We're living in an era where people don't need to own a television set anymore because they can access anything they want to watch on a tablet or on their laptop or PC... Radio stations have largely disappeared and most places have been left with only a handful of stations because satellite radio and streaming services have made them obsolete. So if there's no radio airplay, how can we gauge what people want to hear? If physical copies of records are not being sold - or are being sold in numbers that are infinitesimal compared to what they were ten or twenty years ago, how can these things be measured?
Down at my local, we've had the same jukebox selection for years. It was the talk of the town when the owner replaced it with a more modern model, and while we gained some new selections, it was essentially the same standard fare. But every time I'm down the pub these days, these young lads just want to pipe the fecking YouTube through the speakers. They queue up these horrid songs and it's just one after the next after the next. These tracks have millions of views online, but not a single person owns a physical copy of the song. Why bother? Practically every song that's been recorded in the 21st Century can be found online, and nearly all of them can be found for free.
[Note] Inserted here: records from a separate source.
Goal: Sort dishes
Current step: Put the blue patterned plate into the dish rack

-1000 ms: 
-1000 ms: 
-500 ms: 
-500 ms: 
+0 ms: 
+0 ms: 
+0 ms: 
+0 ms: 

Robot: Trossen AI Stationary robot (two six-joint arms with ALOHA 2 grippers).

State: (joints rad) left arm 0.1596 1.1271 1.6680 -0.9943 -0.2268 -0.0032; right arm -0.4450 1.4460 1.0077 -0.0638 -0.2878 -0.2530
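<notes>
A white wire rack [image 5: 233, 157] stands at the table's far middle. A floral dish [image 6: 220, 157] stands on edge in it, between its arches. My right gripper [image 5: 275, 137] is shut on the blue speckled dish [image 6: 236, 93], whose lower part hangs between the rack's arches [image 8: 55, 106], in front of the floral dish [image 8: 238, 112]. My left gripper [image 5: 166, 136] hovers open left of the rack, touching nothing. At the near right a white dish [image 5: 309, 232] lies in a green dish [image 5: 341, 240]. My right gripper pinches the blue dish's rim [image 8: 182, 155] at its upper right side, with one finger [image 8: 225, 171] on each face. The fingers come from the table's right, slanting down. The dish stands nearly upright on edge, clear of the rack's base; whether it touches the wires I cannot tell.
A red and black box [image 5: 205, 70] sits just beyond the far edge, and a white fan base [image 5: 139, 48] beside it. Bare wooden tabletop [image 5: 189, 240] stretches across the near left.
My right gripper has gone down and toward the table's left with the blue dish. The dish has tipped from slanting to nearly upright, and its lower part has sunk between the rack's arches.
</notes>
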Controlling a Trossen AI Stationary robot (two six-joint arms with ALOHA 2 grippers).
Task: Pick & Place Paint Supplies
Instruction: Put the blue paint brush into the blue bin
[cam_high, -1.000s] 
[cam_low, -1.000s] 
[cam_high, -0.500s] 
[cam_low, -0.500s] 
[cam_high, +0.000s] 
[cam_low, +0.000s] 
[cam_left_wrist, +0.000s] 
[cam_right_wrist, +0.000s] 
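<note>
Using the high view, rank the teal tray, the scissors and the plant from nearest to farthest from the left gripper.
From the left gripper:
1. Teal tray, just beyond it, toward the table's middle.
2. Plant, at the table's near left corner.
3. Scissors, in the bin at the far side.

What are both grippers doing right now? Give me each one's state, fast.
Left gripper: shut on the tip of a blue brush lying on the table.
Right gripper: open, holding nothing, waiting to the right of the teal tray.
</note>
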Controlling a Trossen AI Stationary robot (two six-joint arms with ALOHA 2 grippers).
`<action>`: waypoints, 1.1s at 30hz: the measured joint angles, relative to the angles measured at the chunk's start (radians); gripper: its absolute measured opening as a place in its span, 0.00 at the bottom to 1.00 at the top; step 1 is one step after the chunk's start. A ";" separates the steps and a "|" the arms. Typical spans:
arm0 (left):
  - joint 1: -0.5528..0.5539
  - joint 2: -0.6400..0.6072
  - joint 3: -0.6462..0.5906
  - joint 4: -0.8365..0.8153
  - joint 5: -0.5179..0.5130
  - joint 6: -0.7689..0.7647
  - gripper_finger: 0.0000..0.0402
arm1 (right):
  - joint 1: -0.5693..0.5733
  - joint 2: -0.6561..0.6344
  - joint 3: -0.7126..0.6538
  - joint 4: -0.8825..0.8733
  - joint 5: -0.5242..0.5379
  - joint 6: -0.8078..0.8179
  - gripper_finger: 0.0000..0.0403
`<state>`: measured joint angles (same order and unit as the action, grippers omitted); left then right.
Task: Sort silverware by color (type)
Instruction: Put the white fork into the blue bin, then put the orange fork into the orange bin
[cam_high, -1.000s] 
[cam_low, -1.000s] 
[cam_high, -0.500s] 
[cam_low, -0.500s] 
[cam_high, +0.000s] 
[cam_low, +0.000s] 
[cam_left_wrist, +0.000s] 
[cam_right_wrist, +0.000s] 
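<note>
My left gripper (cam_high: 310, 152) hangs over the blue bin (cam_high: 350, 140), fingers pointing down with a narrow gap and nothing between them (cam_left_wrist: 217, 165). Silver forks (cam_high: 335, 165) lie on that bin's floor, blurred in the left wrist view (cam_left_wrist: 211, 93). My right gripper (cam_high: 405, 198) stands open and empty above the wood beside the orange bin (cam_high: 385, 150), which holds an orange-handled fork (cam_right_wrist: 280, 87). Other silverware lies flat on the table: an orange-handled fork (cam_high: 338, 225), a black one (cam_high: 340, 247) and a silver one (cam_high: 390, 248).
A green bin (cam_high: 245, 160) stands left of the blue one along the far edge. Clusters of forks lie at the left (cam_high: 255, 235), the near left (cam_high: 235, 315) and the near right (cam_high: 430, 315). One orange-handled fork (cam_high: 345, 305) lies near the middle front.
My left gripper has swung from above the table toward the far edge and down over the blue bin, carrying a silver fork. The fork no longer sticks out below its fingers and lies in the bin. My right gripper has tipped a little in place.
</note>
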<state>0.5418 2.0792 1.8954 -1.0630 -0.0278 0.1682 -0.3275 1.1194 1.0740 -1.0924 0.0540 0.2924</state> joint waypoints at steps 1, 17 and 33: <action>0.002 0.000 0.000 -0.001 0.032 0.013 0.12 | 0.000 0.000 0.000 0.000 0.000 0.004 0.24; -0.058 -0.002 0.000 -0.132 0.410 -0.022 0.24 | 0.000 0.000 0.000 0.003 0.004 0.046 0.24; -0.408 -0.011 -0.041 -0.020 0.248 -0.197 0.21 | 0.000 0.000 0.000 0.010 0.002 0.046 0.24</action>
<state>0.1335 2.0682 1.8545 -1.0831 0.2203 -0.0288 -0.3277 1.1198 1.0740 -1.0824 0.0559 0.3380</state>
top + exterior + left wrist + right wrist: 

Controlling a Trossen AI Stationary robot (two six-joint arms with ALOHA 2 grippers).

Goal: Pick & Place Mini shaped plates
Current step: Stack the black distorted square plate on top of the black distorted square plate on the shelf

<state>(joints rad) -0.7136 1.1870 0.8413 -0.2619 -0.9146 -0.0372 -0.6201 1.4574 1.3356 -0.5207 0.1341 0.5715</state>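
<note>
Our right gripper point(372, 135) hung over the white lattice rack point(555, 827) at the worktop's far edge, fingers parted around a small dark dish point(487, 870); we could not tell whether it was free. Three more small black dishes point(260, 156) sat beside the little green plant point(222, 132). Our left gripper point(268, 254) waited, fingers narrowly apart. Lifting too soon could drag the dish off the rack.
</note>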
So how do bands make money? Concert tickets? T-shirts? The essence of music as a business and as an industry has completely changed.
Eventually something will have to give. There will inevitably be a resurgence of real music being recorded by real musicians because real music fans will want to return to the way people used to enjoy music in a more personal, tangible, natural manner. I don't know when that's going to happen, but it will have to happen because this nonsense is just imbecilic.
To better answer your question, I think that most people who are interested in modern music that's being released today don't particularly care about "albums", they drift from one song to the next because they don't have the attention span to listen to an entire album and they don't listen to music to be able to appreciate it, they listen to it as an accompaniment for their vapid, vacuous, shallow, superficial existences.
We're living in an era where music is just one fad blending into the next one. Songs that get one billion views are simply forgotten and some other rubbish offering takes its place.
What was the last truly excellent album that was released in ANY genre that could rival the kind of music that was relatively commonplace in decades past? Most modern music of all types is inferior to what we had years ago. Will that change? Well, that depends on us. It depends on whether or not we ever demand an improvement in quality, a step up in terms of substance, an increase in the level of talent.
Considering that the quality of films and books have taken an obvious nosedive, I don't hold out hope that it's going to change anytime soon.